Action item
Find the string "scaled" in the records and copy each line where it occurs.

Records supplied

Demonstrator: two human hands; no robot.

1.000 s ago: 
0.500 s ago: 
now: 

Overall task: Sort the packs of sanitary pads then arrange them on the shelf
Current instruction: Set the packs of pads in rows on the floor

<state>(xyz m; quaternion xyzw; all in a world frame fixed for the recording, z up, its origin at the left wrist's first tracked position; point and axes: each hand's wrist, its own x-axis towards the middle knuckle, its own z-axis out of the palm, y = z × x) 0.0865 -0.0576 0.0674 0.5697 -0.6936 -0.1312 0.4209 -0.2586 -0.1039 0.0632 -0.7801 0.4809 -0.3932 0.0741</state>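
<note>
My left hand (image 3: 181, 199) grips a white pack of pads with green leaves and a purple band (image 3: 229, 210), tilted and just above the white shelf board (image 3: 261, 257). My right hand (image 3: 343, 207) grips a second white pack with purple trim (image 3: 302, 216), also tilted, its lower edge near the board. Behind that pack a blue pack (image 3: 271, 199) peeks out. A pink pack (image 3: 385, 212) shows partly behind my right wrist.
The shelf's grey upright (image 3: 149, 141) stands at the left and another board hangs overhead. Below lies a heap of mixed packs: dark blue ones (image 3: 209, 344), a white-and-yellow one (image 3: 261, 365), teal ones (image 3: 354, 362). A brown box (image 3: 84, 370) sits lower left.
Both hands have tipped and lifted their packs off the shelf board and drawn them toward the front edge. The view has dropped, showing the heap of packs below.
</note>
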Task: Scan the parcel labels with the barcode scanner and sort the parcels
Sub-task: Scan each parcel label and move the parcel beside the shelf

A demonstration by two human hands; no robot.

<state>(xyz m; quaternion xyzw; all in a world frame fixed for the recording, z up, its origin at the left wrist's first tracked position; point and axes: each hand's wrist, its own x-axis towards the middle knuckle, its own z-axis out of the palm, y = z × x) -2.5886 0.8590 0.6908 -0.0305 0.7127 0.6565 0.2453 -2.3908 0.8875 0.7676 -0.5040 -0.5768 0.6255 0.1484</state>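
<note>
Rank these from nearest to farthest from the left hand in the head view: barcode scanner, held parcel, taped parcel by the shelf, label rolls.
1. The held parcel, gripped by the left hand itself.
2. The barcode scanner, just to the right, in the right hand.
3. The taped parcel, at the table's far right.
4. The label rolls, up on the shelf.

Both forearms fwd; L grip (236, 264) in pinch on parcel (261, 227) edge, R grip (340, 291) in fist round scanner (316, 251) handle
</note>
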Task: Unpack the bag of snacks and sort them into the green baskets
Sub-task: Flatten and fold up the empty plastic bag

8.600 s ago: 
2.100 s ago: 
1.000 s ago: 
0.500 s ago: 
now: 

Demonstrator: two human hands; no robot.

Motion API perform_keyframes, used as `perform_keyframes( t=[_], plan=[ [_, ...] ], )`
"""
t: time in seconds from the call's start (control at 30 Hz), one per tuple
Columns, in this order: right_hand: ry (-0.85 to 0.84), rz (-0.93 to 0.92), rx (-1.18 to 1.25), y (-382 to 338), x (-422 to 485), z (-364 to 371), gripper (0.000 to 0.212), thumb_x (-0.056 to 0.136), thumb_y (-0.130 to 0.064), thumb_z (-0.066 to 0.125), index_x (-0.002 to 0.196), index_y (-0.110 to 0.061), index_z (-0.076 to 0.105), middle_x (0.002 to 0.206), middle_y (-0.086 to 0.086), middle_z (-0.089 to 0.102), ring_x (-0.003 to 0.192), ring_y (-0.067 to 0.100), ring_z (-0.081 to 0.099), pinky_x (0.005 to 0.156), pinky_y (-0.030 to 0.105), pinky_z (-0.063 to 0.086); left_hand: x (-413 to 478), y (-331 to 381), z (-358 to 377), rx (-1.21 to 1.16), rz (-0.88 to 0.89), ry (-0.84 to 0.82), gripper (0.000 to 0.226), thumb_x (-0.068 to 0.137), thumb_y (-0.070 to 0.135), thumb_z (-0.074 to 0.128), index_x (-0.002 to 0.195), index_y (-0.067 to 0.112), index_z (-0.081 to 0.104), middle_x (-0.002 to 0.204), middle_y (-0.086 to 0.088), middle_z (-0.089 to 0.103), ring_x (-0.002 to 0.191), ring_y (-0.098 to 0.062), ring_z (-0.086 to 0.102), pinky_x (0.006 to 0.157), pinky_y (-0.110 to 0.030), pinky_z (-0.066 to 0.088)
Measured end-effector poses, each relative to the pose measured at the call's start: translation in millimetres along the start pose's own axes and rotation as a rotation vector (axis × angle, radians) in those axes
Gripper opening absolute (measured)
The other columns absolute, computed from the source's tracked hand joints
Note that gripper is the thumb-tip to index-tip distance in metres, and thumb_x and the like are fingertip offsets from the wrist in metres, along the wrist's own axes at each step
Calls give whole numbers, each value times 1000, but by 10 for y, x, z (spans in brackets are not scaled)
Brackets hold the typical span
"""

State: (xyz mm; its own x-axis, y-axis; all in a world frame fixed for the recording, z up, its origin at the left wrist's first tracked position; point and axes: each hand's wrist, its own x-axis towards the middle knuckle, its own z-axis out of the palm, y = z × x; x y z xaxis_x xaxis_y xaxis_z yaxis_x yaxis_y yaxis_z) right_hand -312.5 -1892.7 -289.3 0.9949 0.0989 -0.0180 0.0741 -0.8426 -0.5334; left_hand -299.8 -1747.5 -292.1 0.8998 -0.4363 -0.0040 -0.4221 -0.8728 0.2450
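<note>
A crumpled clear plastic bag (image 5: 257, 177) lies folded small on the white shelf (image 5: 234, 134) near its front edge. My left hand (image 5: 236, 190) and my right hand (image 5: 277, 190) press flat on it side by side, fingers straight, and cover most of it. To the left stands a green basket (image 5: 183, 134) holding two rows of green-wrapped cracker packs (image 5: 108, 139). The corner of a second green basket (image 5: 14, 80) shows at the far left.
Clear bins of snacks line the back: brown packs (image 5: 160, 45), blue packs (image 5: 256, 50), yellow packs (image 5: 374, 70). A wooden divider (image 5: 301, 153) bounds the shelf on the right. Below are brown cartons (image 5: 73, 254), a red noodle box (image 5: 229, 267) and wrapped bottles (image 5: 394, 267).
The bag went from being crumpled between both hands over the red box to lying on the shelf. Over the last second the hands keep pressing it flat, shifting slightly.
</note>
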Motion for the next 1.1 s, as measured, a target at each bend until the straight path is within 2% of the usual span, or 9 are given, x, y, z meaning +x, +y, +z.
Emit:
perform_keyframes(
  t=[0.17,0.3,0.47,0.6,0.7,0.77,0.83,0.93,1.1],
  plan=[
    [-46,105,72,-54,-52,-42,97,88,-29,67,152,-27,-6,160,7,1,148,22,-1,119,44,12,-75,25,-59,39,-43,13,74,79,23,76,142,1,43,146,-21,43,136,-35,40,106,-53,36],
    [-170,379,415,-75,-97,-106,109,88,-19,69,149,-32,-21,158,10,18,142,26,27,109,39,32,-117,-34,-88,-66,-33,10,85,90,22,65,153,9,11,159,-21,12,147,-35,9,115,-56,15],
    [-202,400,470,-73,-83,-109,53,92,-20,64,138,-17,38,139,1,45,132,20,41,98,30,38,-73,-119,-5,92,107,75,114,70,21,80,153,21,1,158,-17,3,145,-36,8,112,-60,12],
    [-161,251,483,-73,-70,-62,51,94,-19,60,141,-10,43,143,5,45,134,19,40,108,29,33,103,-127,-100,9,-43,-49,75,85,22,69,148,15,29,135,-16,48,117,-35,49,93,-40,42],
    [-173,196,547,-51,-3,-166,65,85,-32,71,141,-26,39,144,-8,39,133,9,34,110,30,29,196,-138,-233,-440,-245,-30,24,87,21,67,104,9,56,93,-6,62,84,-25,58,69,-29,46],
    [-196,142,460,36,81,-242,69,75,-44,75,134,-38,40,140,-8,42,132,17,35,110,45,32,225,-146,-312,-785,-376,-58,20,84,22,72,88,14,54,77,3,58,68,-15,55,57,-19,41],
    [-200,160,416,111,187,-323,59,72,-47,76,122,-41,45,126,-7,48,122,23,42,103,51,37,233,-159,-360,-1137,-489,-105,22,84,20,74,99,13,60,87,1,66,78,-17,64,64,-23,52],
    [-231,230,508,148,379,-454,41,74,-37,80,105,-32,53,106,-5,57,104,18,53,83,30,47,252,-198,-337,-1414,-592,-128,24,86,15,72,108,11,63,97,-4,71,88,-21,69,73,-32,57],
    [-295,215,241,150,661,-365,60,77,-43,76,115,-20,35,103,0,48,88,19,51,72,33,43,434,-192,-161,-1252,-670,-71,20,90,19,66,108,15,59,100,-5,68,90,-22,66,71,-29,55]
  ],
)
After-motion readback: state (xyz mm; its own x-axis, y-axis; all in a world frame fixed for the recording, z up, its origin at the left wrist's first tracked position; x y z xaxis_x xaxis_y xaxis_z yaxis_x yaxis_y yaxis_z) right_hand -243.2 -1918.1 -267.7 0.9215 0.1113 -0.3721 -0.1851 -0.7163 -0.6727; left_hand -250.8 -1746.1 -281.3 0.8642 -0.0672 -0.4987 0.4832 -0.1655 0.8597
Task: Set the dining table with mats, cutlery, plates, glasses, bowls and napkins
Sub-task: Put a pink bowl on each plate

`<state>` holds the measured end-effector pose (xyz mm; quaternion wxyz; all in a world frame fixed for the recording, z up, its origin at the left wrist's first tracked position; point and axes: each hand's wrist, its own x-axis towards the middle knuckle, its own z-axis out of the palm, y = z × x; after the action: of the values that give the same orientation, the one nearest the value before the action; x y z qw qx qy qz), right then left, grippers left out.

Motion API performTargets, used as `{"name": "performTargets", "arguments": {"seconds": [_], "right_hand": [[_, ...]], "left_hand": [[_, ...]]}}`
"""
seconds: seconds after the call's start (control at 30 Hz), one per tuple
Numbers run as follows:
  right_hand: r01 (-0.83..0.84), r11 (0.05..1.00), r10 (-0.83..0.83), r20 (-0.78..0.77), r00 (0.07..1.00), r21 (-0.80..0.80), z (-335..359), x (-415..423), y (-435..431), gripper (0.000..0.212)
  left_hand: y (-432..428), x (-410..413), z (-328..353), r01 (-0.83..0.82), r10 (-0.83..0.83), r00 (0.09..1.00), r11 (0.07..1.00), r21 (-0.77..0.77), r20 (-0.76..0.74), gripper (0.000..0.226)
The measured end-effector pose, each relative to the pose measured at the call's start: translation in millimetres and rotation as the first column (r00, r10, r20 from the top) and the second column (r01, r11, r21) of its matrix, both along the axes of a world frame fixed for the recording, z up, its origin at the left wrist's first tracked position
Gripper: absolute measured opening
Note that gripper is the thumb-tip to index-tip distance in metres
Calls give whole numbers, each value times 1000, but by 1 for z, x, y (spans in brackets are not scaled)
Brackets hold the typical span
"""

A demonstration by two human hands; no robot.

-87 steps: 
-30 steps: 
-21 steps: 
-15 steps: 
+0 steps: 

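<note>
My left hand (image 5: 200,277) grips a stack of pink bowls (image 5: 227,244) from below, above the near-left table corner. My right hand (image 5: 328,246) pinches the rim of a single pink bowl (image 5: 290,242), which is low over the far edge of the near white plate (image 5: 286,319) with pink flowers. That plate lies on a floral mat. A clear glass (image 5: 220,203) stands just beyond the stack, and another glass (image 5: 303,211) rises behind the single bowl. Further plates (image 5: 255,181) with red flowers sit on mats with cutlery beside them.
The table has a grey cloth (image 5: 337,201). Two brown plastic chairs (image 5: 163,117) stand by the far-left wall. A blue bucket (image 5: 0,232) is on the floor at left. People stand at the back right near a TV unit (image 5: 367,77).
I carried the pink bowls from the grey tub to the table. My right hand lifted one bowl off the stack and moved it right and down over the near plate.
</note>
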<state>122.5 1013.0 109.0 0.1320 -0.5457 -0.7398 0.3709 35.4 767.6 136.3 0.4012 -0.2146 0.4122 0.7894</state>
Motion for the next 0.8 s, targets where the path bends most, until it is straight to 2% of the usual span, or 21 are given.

Exercise solution
Calls give whole numbers, each value times 1000, but by 10 for y, x, z (spans in brackets are not scaled)
Calls give whole numbers, each value times 1000, but by 1 for z, x, y (spans in brackets are not scaled)

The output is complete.